• [What you need to do]:
Would you count the lines in the entries below that contain "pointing"? Reply with the number only.

• [Data records]:
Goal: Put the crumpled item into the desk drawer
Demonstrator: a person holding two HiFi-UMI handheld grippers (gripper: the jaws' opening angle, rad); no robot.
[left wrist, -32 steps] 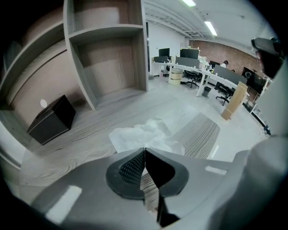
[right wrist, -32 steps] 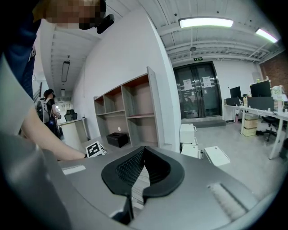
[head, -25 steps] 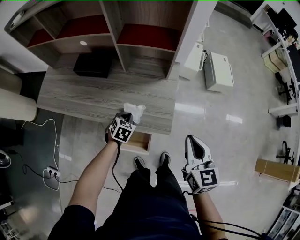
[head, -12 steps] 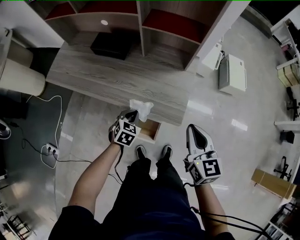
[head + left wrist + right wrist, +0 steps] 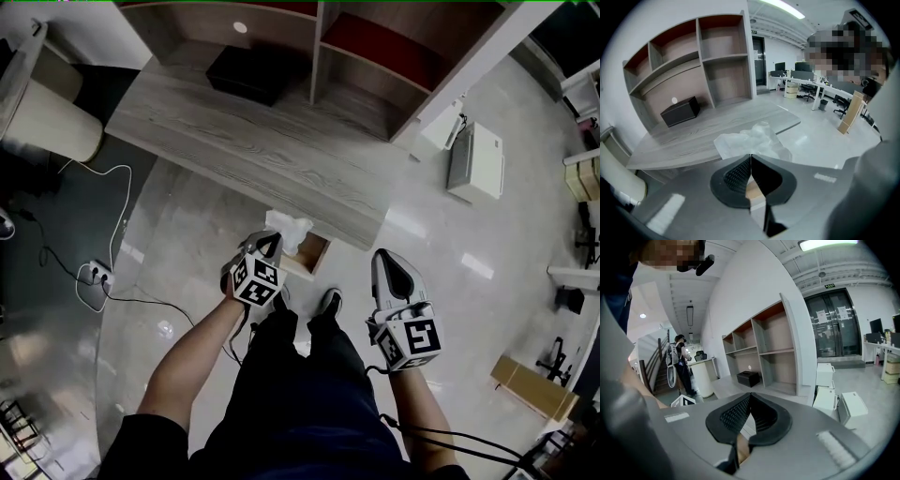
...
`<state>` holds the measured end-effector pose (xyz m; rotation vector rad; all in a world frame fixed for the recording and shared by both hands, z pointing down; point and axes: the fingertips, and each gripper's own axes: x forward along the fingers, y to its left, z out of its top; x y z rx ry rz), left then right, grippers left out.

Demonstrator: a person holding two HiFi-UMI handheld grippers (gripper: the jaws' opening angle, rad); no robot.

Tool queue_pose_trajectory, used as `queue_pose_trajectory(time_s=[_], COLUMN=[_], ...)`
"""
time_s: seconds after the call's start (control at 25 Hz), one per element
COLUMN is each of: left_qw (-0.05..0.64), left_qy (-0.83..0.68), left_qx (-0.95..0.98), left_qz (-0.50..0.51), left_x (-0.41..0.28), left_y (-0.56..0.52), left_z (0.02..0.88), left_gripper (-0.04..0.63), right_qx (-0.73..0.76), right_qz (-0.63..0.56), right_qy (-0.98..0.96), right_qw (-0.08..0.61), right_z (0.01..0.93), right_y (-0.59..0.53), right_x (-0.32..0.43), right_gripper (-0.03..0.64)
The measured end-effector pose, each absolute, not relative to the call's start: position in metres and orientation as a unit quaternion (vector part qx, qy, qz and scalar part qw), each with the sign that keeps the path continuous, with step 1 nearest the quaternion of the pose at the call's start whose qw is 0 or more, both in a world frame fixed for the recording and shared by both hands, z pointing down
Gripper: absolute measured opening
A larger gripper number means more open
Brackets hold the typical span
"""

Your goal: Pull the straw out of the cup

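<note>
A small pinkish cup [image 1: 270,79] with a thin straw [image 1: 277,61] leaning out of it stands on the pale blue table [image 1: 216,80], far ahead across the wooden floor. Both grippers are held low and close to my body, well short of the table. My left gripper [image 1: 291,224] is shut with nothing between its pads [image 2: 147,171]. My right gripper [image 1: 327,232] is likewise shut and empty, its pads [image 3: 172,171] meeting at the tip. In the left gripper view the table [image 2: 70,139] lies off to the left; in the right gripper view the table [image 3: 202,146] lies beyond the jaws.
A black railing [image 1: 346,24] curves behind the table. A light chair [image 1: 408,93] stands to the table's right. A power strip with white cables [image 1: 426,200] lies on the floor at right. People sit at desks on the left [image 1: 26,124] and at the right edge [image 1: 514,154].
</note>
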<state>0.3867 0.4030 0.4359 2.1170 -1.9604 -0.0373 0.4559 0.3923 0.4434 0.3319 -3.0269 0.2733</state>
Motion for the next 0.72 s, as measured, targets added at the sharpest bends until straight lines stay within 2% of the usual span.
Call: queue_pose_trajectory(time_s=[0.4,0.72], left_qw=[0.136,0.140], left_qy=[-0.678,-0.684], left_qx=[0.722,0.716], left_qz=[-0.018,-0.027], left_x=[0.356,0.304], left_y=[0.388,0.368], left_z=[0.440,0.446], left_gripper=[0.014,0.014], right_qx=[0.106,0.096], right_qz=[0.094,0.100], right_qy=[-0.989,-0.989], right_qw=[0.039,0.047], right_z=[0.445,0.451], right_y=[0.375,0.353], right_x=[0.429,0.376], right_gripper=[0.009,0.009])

• [Exercise output]:
2